Last edited: March 29, 2004


Suicide Prompts Protests About Police Raid

Hartford Courant, February 1, 2002
285 Broad St., Hartford, CT, 06115
Fax: 860-241-3865
Email: letters@courant.com

By Deborah Petersen Swift, Courant Staff Writer

JOHNSTON, R.I.—Protesters are picketing and questioning their actions, but police and town officials are making no apologies for a Jan. 16 bust of an X-rated video store, which was followed by the suicide of a Connecticut man arrested in the sting.

"As far as an apology goes," Johnston Mayor William R. Macera said Thursday, the suspects "should apologize to the residents of Johnston for engaging in that alleged behavior."

Carrying signs reading "Capital punishment for a misdemeanor," for example, about a dozen people demonstrated in front of Johnston Town Hall at rush hour Wednesday. They questioned the tactics used by police and the necessity of carrying out the bust.

Four days after the arrest of Stuart E. Denton, 55, his body was found in a shed in the backyard of his home in the Moosup section of Plainfield. The chairman of the town’s planning and zoning commission had hanged himself.

"The real key point of the protest was to bring home to Johnston police and Johnston town officials the outrageousness of their handling of the situation and their real culpability," said Kate Monteiro, one of the protesters.

John Blakeslee, another protester, said the theater is "such a small nuisance in their town" and the bust was "over what was such a small, minor indiscretion on the part of seven men that were arrested."

The men were each charged with misdemeanors after undercover police found them masturbating themselves or each other while watching a sexually explicit video in the 42-seat theater of the Amazing Express video store on Hartford Avenue in Johnston. The store, located in a cinder block building with peeling gray paint, is in a sea of strip malls.

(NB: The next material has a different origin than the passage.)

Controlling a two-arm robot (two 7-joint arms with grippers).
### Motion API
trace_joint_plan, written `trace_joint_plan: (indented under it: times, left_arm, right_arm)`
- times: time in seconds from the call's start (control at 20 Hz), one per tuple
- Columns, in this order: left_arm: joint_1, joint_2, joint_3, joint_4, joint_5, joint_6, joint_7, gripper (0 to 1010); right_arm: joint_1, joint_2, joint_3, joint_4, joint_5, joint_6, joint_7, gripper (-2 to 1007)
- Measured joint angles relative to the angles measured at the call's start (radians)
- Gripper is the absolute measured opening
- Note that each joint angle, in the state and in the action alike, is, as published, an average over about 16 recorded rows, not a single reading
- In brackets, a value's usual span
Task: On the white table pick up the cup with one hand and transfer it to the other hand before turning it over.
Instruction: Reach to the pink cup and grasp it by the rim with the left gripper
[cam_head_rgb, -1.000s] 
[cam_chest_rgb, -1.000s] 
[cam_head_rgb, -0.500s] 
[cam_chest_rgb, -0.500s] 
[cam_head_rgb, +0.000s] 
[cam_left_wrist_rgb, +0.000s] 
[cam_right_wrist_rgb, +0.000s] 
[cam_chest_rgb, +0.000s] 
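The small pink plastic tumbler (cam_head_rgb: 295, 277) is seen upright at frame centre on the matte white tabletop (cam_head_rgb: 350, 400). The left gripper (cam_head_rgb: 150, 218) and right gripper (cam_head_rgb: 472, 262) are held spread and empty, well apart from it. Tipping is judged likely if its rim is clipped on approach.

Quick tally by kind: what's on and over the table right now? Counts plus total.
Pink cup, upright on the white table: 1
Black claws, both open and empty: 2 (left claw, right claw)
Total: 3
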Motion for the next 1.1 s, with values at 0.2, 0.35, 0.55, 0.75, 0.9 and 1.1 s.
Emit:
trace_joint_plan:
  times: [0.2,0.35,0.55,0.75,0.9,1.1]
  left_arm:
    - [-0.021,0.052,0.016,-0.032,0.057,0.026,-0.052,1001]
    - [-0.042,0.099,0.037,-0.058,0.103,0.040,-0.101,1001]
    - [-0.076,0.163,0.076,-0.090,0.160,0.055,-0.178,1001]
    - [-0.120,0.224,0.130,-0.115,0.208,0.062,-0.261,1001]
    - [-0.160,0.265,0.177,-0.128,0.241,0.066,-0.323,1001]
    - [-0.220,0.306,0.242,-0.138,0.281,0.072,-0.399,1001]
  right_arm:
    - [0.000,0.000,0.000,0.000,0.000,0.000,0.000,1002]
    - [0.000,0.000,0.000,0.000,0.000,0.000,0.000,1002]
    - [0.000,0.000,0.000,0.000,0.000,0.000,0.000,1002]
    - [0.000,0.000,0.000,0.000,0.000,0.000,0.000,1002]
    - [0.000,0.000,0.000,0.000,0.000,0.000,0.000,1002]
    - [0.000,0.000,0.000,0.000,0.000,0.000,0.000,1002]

The store sells and rents all types of sexually explicit videos.

Blakeslee, who like many of the protesters is gay, said that visiting such theaters is not a mainstream gay activity, and it is impossible to know if Denton was gay.

"It all becomes so complicated," Blakeslee said. "It’s difficult to say what is the reason. Was it because he was gay? Was he gay? What is gay? Society is so unprepared to deal with the nuances of sexual orientation, we can’t say."

What people do know is that shame over such arrests can lead to suicide, said Blakeslee, who has protested similar stings in the past in Providence, warning that this can happen.

Johnston Police Chief Richard Tamburini said the suicide was a worst-case scenario. "It was a very unwelcome and very tragic turn of events," he said. "These kind of situations never come to a soft landing."

Police, however, could not ignore the complaints they received about the store’s theater, he said. It is unrealistic to send a uniformed officer to the theater as protesters suggested, nor should these men be given privacy to do what they want, he said. "This is a public facility. We didn’t go in with battering rams and knock down doors," he said.

A man who found himself in a similar situation decades ago, David Knapp of Guilford, said he thinks police should treat the theater as a private place.

Knapp, now 75 and openly gay, travels the state talking to schools about understanding homosexuality. But before he had told others, including his now-former wife that he was gay, he sometimes frequented an area where gay men were known to cruise.

"I am not proud of it particularly, but I did," he said Thursday. "On one occasion, an undercover officer was there. I was absolutely terrified." At the time, Knapp was involved in a parents’ school group, running for a local board of education and lay leader for his church. He was married, and his wife did not know he was gay.

"Can you imagine what that would have done to me if I was arrested and my name was published in the newspaper?" he said. "I would feel like doing the same thing that Denton did."

Knapp got away. He no longer visits such places. He is now openly gay, but has paid a high price for that, including being forced out of his church and the Boy Scouts, he said.

"Yes there are risks to coming out even in Connecticut. What no one thinks about is the dangers of not coming out," he said.

Monteiro said the protesters are meeting this week to plan their next step, which may include raising issues about how the media played the arrests, and possible meetings with the chief and the mayor.

The chief said he welcomes such a discussion.

"Sending out faxes to the media and carrying placards and signs and protesting isn’t the way, in my opinion, to address the problem. My door is always open," Tamburini said.